Como diretor, Sean Penn já havia realizado duas obras memoráveis, Acerto Final e A Promessa. Em seu último exercício na função, ele acabou superando todas as expectativas com seu retrato humano e sensível da triste história real de Chris McCandless (ou Alexander Supertramp), um garoto que logo após se formar, viaja para longe de tudo e todos atrás da... bem... Natureza Selvagem no Alasca.

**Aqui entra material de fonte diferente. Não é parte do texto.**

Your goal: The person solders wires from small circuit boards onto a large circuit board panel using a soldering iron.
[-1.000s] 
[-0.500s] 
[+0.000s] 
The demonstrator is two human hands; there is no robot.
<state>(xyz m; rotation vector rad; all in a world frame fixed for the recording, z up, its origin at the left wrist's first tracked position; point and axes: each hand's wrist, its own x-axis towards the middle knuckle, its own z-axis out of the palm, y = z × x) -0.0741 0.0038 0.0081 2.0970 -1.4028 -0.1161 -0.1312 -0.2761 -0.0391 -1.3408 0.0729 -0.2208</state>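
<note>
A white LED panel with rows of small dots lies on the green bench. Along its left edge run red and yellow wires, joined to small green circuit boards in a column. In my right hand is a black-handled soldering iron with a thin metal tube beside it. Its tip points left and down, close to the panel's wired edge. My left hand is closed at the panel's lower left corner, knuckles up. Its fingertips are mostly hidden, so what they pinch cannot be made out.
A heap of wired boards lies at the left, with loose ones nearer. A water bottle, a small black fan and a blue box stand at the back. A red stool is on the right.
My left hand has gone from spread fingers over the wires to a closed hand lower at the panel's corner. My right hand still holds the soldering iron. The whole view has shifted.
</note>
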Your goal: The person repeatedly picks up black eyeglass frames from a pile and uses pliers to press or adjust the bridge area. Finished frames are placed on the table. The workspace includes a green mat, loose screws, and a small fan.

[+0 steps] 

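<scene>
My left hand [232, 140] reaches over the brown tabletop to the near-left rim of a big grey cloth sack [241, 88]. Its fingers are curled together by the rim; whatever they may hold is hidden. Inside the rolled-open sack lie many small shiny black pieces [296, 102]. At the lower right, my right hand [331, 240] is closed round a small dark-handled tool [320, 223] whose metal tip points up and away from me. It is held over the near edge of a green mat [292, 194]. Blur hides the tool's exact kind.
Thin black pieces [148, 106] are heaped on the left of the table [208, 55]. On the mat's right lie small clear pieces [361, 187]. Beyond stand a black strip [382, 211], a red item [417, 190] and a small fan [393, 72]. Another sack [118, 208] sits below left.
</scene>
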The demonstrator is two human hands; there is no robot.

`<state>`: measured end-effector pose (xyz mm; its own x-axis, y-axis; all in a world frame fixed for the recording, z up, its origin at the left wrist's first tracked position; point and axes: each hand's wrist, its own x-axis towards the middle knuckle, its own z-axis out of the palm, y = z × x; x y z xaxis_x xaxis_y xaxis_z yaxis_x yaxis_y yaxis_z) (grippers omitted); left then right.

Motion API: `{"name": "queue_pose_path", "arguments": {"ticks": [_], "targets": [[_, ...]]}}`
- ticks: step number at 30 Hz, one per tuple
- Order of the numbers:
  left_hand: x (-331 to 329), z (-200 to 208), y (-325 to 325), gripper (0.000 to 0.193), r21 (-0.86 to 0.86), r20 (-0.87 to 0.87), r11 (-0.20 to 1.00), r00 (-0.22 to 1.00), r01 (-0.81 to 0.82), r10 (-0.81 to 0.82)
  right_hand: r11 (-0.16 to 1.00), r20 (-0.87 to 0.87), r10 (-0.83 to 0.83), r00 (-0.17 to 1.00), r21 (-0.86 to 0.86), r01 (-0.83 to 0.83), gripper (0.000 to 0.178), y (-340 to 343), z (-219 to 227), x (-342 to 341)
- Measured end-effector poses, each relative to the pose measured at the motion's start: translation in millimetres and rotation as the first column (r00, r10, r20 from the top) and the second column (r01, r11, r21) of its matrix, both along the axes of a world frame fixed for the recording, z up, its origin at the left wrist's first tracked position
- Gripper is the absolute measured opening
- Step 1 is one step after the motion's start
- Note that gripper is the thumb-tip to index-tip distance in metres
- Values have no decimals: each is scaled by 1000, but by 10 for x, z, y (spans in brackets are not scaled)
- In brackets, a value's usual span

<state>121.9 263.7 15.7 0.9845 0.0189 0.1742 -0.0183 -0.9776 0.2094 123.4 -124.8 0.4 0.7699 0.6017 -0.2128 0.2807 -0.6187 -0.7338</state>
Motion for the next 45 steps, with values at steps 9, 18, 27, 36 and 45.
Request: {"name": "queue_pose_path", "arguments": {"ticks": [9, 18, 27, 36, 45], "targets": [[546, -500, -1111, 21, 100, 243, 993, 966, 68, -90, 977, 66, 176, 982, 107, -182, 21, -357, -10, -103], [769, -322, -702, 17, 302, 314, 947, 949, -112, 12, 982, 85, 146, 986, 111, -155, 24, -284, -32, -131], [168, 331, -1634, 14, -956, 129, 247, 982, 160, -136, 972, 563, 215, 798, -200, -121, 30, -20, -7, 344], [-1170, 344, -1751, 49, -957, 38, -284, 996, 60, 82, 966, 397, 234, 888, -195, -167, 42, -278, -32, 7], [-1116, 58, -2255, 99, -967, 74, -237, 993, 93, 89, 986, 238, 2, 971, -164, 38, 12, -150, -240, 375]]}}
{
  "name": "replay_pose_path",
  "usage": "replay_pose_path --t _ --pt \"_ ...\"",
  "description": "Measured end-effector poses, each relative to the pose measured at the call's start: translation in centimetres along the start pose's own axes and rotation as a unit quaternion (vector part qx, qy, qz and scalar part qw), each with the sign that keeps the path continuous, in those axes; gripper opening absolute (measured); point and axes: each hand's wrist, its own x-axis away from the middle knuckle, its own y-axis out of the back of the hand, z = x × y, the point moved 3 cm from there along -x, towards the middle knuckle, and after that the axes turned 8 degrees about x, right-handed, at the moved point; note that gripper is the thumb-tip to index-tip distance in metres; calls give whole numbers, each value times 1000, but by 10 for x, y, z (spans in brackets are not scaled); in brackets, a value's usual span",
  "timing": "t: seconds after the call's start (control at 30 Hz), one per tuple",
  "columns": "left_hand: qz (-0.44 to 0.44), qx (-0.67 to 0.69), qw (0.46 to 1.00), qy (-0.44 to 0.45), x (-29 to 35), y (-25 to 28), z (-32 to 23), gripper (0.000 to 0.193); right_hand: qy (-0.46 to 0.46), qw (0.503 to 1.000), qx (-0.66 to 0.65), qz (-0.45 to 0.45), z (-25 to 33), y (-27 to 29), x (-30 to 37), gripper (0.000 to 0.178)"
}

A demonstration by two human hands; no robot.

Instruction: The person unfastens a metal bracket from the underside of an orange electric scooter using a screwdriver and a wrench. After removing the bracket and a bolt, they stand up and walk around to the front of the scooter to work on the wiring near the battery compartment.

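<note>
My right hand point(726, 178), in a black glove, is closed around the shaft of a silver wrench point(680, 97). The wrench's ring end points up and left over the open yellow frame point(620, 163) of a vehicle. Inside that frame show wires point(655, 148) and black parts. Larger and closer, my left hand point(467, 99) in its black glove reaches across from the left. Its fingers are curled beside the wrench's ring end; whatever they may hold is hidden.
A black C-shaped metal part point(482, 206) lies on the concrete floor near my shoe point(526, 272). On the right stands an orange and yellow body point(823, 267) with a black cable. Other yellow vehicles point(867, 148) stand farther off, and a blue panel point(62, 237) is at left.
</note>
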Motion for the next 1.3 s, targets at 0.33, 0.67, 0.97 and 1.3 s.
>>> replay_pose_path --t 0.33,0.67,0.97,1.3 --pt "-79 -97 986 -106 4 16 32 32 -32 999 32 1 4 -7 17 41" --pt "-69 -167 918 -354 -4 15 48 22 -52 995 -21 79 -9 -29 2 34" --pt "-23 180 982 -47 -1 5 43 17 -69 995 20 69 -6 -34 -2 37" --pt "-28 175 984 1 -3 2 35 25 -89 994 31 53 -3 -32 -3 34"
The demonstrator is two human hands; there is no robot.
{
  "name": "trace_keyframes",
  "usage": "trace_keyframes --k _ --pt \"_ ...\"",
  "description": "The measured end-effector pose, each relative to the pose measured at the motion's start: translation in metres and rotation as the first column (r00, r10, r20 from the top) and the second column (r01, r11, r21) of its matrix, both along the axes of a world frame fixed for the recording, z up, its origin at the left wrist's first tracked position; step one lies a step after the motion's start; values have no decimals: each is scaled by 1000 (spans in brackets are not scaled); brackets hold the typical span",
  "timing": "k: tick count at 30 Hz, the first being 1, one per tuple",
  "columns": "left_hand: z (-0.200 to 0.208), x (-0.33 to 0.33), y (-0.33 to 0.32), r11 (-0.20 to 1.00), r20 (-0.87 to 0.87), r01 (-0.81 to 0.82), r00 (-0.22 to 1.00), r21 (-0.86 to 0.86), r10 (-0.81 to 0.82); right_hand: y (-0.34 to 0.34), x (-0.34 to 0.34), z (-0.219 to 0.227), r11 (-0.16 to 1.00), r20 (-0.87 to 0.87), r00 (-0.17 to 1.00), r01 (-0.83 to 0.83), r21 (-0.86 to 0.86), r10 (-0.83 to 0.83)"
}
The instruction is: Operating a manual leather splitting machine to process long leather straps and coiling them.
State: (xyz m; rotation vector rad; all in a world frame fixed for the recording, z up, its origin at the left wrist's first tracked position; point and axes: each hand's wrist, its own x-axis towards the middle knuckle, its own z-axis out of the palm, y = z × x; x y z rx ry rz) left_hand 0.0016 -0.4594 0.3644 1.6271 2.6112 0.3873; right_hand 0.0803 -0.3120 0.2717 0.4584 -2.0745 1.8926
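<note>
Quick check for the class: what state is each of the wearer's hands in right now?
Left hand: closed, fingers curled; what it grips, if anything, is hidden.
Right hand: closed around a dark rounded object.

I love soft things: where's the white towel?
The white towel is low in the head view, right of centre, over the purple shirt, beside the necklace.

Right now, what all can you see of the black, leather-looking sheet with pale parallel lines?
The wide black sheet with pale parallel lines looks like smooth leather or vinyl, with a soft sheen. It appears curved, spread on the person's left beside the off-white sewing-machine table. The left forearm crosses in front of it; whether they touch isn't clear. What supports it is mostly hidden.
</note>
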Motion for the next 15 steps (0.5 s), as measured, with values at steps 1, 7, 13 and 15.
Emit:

O roteiro acaba sendo um road-movie que foge do esquema episódico graças a montagem que intercala o caminho de Chris com ele já em meio ao Alasca. E os personagens que o rapaz conhece durante a jornada são todos impagáveis, com um destaque claro ao personagem de Hal Holbrook, o senhor que acaba sendo a última visita de Chris (e que em sua última cena juntos, protagoniza a cena mais emocionante do filme).

O ex-mala Emile Hirsch prova pra Deus e o mundo seu talento. Sua interpretação é irretocável e corajosa, e sua dedicação para com o projeto é evidente, como comprova o momento em que o personagem se encontra em péssimas situações de saúde.

Aliado a tudo isso, destaca-se também a brilhante trilha sonora que Eddie Vedder (vocalista do Pearl Jam) compôs para o projeto. Músicas de violão, quase um folk a lá Bob Dylan em início de carreira, a música acompanha e complementa a jornada de Chris McCandless e torna-se quase uma personagem no filme.

Sean Penn, que escreveu o projeto e esperou dez anos para realizá-lo já que esperou a família McCandless autorizar o projeto definitivamente, mostra um trabalho brilhante na direção, alternando maravilhosamente bem a complexa e ambiciosa narrativa. E agora com um filme desses no currículo, não sei se torço para que venha seu próximo filme como ator, ou como diretor.